EXCERPTED RECORDS ▸

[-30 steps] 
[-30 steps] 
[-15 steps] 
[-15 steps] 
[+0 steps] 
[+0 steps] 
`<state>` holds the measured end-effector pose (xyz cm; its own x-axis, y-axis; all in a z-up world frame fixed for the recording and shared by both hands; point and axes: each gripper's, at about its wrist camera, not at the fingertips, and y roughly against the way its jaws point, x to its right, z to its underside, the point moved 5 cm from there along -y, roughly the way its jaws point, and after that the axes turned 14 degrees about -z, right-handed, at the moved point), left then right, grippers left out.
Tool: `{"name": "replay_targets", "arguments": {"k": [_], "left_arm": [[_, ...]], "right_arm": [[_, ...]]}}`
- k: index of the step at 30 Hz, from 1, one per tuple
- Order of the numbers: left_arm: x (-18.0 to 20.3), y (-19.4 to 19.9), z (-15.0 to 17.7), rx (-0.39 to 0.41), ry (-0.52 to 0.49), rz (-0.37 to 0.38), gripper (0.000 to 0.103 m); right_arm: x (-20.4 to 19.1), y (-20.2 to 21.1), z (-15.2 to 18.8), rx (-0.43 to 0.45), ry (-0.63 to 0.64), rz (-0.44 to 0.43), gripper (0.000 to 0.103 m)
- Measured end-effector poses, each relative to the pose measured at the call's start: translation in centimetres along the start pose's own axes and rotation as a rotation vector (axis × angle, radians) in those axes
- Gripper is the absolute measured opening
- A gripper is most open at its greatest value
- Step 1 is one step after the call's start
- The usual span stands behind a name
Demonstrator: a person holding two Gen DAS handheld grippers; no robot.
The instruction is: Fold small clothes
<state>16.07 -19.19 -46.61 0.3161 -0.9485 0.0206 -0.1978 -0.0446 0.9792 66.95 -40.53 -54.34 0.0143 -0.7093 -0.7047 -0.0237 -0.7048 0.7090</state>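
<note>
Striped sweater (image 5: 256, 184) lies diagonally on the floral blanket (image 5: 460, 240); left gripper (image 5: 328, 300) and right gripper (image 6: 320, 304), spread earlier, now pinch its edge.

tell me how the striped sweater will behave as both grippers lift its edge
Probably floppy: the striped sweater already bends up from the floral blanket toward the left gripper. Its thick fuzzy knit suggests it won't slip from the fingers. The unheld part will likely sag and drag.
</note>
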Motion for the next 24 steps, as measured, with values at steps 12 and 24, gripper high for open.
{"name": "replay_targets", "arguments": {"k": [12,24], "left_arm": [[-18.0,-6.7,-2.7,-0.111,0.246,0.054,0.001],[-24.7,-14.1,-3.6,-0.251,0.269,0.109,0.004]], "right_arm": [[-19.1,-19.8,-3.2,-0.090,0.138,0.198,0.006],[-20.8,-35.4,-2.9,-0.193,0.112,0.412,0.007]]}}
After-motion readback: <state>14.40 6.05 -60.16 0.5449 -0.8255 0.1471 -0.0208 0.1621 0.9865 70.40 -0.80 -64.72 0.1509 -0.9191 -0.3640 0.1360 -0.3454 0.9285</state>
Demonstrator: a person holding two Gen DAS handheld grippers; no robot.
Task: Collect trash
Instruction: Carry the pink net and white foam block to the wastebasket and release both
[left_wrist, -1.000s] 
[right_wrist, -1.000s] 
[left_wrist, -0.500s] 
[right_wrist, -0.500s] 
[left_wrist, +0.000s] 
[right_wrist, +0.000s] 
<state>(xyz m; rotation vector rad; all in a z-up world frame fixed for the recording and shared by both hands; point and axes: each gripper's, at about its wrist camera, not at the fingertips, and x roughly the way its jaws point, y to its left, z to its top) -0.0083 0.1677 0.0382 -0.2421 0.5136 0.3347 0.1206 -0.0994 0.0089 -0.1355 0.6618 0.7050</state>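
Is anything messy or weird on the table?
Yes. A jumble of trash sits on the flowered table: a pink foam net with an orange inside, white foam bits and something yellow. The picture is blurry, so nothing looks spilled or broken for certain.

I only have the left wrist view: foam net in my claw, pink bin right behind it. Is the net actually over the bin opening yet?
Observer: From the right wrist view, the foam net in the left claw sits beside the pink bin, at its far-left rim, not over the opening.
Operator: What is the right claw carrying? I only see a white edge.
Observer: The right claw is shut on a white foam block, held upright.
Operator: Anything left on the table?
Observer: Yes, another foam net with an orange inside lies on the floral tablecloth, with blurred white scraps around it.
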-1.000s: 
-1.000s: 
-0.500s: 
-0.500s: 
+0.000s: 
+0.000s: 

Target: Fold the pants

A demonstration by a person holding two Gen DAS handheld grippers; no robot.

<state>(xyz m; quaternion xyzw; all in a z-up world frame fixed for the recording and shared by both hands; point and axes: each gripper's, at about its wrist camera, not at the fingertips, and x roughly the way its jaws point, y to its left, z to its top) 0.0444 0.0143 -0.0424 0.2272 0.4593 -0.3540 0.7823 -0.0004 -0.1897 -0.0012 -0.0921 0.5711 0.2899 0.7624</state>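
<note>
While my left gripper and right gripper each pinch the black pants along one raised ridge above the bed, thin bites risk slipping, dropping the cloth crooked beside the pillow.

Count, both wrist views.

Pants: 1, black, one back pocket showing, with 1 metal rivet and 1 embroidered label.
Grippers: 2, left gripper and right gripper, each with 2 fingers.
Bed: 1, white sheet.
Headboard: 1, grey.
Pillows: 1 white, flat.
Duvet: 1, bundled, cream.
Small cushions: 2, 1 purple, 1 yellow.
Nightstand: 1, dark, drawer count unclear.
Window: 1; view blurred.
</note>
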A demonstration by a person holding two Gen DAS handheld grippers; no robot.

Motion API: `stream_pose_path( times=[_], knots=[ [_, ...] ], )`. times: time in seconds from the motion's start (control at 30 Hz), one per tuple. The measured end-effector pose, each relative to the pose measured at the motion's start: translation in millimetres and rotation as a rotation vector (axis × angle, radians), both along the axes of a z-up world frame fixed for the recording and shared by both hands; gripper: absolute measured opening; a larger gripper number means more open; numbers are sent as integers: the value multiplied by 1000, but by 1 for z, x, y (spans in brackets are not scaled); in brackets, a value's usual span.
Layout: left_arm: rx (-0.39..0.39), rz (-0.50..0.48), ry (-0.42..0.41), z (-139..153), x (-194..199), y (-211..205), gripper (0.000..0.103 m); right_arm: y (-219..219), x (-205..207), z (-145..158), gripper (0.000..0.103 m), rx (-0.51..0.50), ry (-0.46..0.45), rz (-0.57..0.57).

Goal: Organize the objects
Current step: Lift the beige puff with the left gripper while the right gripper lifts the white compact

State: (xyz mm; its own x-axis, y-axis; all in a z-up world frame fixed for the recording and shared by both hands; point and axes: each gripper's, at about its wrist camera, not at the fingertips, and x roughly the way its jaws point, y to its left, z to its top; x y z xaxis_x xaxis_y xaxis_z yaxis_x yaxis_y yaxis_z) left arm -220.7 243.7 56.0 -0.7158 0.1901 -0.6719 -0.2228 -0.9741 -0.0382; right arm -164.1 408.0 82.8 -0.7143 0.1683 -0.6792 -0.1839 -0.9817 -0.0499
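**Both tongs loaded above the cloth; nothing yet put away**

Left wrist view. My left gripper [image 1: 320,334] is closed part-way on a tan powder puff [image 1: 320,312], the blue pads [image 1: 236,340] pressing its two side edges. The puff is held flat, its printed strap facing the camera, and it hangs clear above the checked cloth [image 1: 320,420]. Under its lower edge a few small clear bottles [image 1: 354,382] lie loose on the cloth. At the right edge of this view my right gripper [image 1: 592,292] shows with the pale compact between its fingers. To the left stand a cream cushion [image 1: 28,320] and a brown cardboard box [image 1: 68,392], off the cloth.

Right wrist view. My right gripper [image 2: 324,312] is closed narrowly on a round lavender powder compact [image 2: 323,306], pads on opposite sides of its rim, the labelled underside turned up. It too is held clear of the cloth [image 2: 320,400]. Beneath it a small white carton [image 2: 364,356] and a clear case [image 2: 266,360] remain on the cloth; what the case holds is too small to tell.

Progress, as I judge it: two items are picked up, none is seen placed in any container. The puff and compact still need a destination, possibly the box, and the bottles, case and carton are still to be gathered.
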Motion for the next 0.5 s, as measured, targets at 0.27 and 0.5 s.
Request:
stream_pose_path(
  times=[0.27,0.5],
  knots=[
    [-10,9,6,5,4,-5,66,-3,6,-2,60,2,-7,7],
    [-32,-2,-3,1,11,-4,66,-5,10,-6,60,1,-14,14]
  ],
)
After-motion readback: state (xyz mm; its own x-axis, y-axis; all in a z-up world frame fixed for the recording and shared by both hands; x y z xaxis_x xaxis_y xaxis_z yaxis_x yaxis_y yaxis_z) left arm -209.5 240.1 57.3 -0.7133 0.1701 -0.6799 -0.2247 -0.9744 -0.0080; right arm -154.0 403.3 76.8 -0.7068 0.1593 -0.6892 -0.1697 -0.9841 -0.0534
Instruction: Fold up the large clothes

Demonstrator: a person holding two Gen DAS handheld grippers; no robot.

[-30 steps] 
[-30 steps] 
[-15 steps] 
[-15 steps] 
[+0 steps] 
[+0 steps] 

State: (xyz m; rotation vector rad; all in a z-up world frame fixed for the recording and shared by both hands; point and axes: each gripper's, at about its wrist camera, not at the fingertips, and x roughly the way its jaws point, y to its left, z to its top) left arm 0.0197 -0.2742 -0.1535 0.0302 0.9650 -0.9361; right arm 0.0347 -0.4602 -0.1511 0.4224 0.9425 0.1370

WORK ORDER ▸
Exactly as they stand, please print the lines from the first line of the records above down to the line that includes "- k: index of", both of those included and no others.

ANSWER AREA ▸
[-30 steps] 
[-30 steps] 
[-15 steps] 
[-15 steps] 
[+0 steps] 
[+0 steps] 
`<state>` holds the measured end-effector pose (xyz cm; its own x-axis, y-axis; all in a z-up world frame fixed for the recording and shared by both hands; point and axes: each gripper's, at about its wrist camera, not at the fingertips, and y roughly against the way its jaws point, x to its right, z to its underside, the point moved 5 cm from there along -y, roughly the way its jaws point, and after that the axes turned 14 degrees about -z, right-handed, at the moved point), left then right, grippers left out.
Tool: `{"name": "replay_targets", "arguments": {"k": [_], "left_arm": [[_, ...]], "right_arm": [[_, ...]]}}`
- k: index of the step at 30 Hz, from 1, one per tuple

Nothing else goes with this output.